Affect Policy: By collaborating, businesses can shape, influence and prepare for government ESG regulation; business collaborations are more likely to influence decision makers than any one organization.
Attract capital: ESG collaboration can leverage and stimulate government and philanthropic funding (eg, foundations and donors).
Build relationships: ESG collaboration can build positive government and stakeholder relationships.
Attract partners: Industry ESG leadership can attract partners with the same goals as the program and can provide ESG with funding, insights, expertise, networks and other capabilities; thus increasing the likelihood of action on an issue.
Demonstrate leadership: Industry ESG collaborations can demonstrate corporate ESG leadership on a provincial, national and global scale.
Accelerate innovation: Industry cooperation can unlock market opportunities across the industry.
Steps to implement ESG collaboration
These are some of the common steps companies take to assess partnership opportunities and then convene and mobilize industry partners.
ESG Practices for Business Partnerships
Below is a list of paths ESG collaboration can take to build industry or partner capacity to address challenges and opportunities together. Industry associations can also use the tool to help their members make progress on ESG. (The SDGs in the graph below refer to United Nations Sustainable Development Goals.) It is divided into basic, foundational practices, beginning with consulting, information, and education; and advanced practices, in which collaboration employs long-term goals, standards, and metrics to steer organizations toward sustainability.
How does this work in practice?
Among the 12 case studies in the guide, an example is Canadian Sustainable Beef Roundtable (CRSB). It was established in 2014 to “meet the desire to collaboratively define, discuss and improve sustainability in Canada’s beef industry. The founding members of the CRSB had a vision to create a space where beef producers, processors, agriculture and Produce businesses, retail, food service companies, government, researchers, academic institutions, animal care and environmental organizations can continuously collaborate on a common goal to improve the sustainability of Canadian beef production.” As the Canadian Sustainable Beef Forum, the CRSB allows participation All stakeholders in the beef value chain collaborate to develop environmentally, socially and economically responsible beef products.
In its early years, it adopted the Five Principles of Beef Sustainability developed by the United States. Global Sustainable Beef Roundtable: Natural resources, people and communities, animal health and welfare, food, efficiency and innovation. Its focus areas are Greenhouse Gas (GHG) management, carbon sequestration, wetland and habitat protection, food loss and waste, animal welfare and antimicrobial use.To guide its members in adopting sustainable development practices, the Roundtable developed a Certified Sustainable Beef Framework.
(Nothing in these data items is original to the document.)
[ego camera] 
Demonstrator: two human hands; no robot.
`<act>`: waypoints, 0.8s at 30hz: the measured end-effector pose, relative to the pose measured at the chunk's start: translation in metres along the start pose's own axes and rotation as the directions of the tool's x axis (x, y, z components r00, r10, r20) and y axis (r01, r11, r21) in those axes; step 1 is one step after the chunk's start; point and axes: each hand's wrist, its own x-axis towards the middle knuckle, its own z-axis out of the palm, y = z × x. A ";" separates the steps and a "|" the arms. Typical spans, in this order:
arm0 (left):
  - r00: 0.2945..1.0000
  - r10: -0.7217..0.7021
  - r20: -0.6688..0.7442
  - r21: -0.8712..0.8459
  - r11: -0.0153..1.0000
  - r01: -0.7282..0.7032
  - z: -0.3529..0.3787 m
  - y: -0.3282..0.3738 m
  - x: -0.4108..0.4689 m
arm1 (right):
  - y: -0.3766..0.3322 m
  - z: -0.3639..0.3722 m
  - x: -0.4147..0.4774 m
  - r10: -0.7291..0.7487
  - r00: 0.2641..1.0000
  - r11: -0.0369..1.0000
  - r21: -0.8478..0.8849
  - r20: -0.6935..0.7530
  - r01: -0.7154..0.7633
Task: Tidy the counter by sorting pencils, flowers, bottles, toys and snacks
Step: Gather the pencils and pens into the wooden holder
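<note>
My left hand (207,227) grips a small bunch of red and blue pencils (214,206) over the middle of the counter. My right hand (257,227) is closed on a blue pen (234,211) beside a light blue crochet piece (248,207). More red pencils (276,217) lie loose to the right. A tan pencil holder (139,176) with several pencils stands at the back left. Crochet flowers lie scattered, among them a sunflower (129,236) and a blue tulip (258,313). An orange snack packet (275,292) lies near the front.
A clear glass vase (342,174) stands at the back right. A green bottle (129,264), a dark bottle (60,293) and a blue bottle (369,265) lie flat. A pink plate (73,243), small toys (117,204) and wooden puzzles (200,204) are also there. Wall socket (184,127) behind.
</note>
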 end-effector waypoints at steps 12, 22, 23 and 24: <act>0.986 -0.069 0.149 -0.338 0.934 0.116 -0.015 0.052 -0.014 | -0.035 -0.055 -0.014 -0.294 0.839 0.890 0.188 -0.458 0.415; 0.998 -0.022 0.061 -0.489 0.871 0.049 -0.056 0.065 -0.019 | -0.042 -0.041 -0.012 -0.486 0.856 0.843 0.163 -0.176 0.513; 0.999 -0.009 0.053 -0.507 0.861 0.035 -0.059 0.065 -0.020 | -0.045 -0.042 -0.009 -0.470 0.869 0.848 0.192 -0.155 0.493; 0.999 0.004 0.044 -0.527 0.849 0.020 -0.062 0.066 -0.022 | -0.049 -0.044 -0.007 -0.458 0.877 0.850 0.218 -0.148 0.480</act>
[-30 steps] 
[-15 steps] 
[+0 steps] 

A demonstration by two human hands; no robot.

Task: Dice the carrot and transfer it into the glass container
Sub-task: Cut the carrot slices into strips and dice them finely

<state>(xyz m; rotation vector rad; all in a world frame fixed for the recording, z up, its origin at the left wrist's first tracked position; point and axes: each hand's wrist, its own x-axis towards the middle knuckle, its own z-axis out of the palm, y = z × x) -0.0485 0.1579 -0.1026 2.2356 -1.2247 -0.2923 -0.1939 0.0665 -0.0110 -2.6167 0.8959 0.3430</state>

Based on this standard, the CRSB has created an industry benchmarking tool, namely
National Beef Sustainability Assessment. This helps measure the environmental, social and economic performance of the industry and highlights areas where the industry is performing well and needs improvement. Using this benchmarking tool, it found that Canadian industry’s greenhouse gas emissions are about half the global average, showing the success of their collaboration. The roundtable has now agreed on a National Beef Strategy for 2022-2024, which includes a set of 10-year goals to continuously improve how cattle are raised and the natural environment under the care of meat farmers and ranchers.
No matter where your company is in its sustainability journey, the sooner you join or initiate ESG collaborations with industry peers, the better. The benefits are numerous, but so are the risks and costs of going it alone. Every sustainability professional should have this guide when it comes to defining an ESG strategy—not just for putting companies on a sustainable path, but the industry as a whole. Doing so is critical to ensuring a sustainable future for all.